We will divide the House on this. We want the Commons once again to think whether they really want to pass legislation that will potentially lead to victims of modern slavery not coming forward or having the help and support they deserve. I do not believe they do. That is why we should support Motion L1 in my name.
My Lords, I thank all noble Lords who have spoken succinctly to these groups of amendments. Before concluding, I will directly address the point from the noble Lord, Lord Coaker, about the facilitation offence. I can confirm that we do not intend to refer people for prosecution except in egregious cases. We will assume that they are telling the truth and acting in good faith, unless we can disprove it beyond reasonable doubt.
The noble Lord also asked about modern slavery, public order and those forced into criminality. As I said in my opening speech, we recognise that individuals who have prior convictions may be more frequently targeted by exploiters. That is why we are taking a proportionate approach to identifying those who are of public order concern. Trained decision-makers will then carefully consider each individual case and take into account mitigating factors. These will include the nature and seriousness of any offence, the time that has elapsed since the person committed such an offence, whether the offence was committed as part of an individual’s exploitation and therefore the level of culpability attached, and whether an individual is assisting or co-operating with a relevant investigation or prosecution effort.

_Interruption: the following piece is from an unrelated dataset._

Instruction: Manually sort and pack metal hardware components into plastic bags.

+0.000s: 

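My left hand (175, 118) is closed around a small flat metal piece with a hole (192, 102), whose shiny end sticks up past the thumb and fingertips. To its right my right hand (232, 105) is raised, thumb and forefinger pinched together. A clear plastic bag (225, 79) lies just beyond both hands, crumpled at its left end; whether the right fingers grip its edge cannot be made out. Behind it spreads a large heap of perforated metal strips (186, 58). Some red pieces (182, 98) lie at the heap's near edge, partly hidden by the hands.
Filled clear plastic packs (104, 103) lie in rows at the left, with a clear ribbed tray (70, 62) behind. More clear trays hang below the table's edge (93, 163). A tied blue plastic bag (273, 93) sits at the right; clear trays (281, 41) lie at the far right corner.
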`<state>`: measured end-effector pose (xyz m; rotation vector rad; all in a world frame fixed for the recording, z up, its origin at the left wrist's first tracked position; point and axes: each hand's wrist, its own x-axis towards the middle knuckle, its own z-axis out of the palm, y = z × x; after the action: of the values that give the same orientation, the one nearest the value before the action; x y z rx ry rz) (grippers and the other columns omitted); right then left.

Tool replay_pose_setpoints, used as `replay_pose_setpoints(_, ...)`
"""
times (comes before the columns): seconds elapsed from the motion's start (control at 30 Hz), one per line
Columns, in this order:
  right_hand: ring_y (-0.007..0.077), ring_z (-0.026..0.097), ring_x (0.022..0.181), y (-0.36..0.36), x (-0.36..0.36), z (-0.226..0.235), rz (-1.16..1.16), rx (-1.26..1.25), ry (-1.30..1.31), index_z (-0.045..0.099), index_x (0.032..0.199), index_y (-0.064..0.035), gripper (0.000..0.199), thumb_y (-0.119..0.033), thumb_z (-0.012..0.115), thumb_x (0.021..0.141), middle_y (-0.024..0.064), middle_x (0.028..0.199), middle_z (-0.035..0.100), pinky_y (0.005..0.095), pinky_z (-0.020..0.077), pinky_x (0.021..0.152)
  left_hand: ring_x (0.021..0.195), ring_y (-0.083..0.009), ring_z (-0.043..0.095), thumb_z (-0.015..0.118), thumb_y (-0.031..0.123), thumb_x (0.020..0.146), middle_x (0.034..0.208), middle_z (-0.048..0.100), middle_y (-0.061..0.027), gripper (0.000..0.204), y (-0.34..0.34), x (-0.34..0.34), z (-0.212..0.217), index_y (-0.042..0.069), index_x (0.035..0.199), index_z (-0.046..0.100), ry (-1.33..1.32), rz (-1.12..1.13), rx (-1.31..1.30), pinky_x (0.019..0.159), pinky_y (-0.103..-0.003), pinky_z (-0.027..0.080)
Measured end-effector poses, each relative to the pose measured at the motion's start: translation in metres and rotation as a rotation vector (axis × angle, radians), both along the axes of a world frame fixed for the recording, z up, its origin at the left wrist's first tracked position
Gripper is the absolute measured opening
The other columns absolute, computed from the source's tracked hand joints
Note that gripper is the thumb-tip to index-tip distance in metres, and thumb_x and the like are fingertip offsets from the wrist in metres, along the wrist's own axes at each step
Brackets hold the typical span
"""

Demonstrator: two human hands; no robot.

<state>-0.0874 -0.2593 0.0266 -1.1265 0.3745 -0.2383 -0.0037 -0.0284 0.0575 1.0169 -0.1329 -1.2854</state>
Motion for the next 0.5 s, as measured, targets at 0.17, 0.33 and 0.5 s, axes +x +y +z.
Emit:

I think I have addressed the points that noble Lords have made. Without further ado, I hope that noble Lords will not press their amendments.
My Lords, I beg to move Motion B that this House do not insist on its Amendment 5B, to which the Commons have disagreed for their Reason 5C. With the leave of the House, I shall also speak to Motions C, D, E, F, G, H and J.
I turn first to Amendment 5D. The Government’s position remains that the provisions of this Bill are compliant with the refugee convention, but I cannot support the amendment, as it strikes at the heart of the constitutional relationship between Parliament and the courts. The convention leaves certain terms and concepts open to a degree of interpretation, which ensures that it can stand the test of time and be applied across many jurisdictions with different legal systems.
There is therefore a need to define and apply such terms in domestic legislation in accordance with the principles of the Vienna convention, taking a good faith interpretation in accordance with the ordinary meaning of the language of the convention. The provisions in Part 2 are in line with this. It is not, therefore, appropriate to require the courts to consider whether the Bill is compatible with our international obligations where Parliament has passed clear and unambiguous provisions. These provisions are clear and unambiguous and are a good faith interpretation of the refugee convention.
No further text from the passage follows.